* [Exercise directions]
Transcribe, word for word and without additions, each line below from the one containing "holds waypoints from" through the one containing "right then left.", both ends included.

* [Data]
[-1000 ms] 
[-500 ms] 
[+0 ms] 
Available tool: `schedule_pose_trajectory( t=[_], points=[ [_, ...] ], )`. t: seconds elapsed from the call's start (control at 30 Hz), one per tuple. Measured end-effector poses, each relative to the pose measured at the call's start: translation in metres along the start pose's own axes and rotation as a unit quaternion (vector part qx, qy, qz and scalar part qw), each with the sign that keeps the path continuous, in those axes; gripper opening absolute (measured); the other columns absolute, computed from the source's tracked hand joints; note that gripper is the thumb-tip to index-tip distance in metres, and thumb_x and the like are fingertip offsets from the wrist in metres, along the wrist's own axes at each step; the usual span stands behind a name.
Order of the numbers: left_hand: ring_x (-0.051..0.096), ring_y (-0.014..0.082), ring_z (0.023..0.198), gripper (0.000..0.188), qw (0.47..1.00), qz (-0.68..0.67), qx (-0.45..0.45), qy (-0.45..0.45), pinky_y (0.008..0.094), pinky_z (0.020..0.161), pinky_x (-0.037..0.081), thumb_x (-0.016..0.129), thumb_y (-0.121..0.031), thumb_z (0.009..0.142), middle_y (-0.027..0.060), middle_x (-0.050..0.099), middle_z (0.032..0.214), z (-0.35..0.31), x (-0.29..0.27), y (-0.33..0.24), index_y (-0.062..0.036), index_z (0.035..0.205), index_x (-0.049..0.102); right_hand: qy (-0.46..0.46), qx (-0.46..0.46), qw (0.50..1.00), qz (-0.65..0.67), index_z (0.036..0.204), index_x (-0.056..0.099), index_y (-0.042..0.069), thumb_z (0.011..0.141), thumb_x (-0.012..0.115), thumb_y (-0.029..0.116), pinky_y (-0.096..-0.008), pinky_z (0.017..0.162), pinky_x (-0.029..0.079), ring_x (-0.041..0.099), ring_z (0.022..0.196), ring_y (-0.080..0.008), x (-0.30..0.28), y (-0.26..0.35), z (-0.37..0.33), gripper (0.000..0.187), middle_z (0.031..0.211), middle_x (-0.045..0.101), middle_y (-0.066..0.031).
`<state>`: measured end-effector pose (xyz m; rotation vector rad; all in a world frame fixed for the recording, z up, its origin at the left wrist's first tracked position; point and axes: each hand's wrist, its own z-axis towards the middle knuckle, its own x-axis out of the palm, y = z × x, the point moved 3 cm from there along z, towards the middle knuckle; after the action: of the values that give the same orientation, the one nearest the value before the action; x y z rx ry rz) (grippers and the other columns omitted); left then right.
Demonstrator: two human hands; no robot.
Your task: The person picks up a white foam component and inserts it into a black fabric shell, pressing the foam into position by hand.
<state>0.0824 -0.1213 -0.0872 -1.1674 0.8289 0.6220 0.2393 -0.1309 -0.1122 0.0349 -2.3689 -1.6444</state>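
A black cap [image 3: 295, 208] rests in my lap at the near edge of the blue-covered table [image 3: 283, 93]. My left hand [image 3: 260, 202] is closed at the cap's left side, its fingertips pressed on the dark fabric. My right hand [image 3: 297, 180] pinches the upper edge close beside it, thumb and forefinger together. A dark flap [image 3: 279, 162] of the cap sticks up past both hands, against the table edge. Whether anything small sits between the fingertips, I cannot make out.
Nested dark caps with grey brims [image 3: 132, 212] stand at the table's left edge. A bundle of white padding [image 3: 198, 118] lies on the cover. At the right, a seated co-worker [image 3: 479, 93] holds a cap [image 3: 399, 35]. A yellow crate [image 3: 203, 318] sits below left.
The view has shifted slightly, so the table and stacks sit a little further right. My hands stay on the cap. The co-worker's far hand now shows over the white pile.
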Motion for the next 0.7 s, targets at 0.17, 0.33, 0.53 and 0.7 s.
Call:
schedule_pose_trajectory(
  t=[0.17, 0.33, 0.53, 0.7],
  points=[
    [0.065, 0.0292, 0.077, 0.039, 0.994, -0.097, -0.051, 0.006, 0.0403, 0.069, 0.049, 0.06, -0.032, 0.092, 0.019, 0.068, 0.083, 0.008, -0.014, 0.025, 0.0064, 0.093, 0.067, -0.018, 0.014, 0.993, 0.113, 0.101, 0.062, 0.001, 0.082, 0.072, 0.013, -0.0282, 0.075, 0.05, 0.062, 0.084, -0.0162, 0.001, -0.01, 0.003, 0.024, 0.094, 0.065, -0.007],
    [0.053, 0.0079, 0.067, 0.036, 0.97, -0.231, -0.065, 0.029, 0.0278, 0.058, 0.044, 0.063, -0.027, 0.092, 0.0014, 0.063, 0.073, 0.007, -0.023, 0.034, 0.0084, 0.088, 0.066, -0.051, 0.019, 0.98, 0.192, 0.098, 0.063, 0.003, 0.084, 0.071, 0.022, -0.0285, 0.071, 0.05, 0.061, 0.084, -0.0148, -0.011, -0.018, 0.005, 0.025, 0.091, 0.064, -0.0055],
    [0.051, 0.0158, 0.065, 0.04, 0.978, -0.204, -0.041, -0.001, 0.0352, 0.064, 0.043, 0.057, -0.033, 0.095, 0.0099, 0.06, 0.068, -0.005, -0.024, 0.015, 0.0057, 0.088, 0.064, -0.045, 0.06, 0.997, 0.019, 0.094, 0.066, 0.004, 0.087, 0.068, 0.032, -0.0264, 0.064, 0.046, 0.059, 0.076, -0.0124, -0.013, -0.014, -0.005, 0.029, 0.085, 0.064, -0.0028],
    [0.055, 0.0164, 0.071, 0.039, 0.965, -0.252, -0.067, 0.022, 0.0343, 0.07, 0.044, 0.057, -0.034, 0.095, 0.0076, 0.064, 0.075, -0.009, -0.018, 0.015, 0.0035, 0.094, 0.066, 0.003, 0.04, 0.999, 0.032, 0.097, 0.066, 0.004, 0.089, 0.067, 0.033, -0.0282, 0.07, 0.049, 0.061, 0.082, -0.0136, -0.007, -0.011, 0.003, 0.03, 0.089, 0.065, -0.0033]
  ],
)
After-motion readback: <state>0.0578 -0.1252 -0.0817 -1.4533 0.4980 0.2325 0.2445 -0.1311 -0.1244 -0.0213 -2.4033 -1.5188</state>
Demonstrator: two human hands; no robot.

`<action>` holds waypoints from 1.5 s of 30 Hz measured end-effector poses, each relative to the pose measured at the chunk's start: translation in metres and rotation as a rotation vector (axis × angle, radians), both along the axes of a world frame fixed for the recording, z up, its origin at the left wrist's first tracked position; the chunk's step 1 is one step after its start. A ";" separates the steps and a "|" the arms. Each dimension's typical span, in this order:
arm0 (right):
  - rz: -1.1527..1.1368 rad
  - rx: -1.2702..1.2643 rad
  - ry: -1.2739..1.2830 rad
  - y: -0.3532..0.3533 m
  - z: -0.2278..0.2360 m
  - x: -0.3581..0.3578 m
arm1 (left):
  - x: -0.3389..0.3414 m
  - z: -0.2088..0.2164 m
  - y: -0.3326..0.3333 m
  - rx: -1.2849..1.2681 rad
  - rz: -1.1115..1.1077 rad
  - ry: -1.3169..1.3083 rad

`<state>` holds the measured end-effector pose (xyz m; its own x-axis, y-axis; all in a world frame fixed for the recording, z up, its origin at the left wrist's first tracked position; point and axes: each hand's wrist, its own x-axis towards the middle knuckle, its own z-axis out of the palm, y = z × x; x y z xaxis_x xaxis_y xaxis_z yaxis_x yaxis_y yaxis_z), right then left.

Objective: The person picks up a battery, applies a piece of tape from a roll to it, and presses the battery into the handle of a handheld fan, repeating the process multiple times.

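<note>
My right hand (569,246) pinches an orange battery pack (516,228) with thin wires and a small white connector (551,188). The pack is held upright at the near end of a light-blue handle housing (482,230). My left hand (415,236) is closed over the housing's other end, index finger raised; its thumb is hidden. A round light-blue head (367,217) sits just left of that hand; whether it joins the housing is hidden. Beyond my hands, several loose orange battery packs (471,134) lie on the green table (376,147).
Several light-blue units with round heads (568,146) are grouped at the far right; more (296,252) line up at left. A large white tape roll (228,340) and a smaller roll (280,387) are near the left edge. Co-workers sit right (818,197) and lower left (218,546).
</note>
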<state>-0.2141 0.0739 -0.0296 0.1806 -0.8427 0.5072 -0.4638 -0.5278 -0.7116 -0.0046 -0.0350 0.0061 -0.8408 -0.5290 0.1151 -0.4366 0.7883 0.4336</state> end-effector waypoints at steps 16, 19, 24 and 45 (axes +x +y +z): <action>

* [Written solution]
`<action>` holds waypoints from 1.5 s of 30 Hz measured end-effector poses, each relative to the pose measured at the chunk's start: translation in metres and rotation as a rotation vector (axis × angle, radians), both along the axes of a world frame fixed for the recording, z up, its origin at the left wrist's first tracked position; the chunk's step 1 is one step after its start. A ";" separates the steps and a "|" the arms. Each dimension's typical span, in this order:
arm0 (right):
  - rz: -1.1527..1.1368 rad
  - rx: -1.2702..1.2643 rad
  - ry: -1.2739..1.2830 rad
  - y: -0.3532..0.3533 m
  - z: -0.2278..0.2360 m
  - x: -0.3581..0.3578 m
arm1 (left):
  - x: -0.3389..0.3414 m
  - z: -0.2088..0.2164 m
  - y: -0.3326..0.3333 m
  - rx: -1.2849..1.2681 rad
  - rz: -1.1115..1.1077 rad
  - ry: -1.3169..1.3083 rad

`<state>` holds the measured end-effector pose (xyz m; its own x-axis, y-axis; all in a world frame fixed for the recording, z up, its origin at the left wrist's first tracked position; point and axes: each hand's wrist, its own x-axis towards the middle knuckle, its own z-axis out of the palm, y = z × x; x y z xaxis_x xaxis_y xaxis_z yaxis_x yaxis_y yaxis_z), right then left.

The required output is now complete.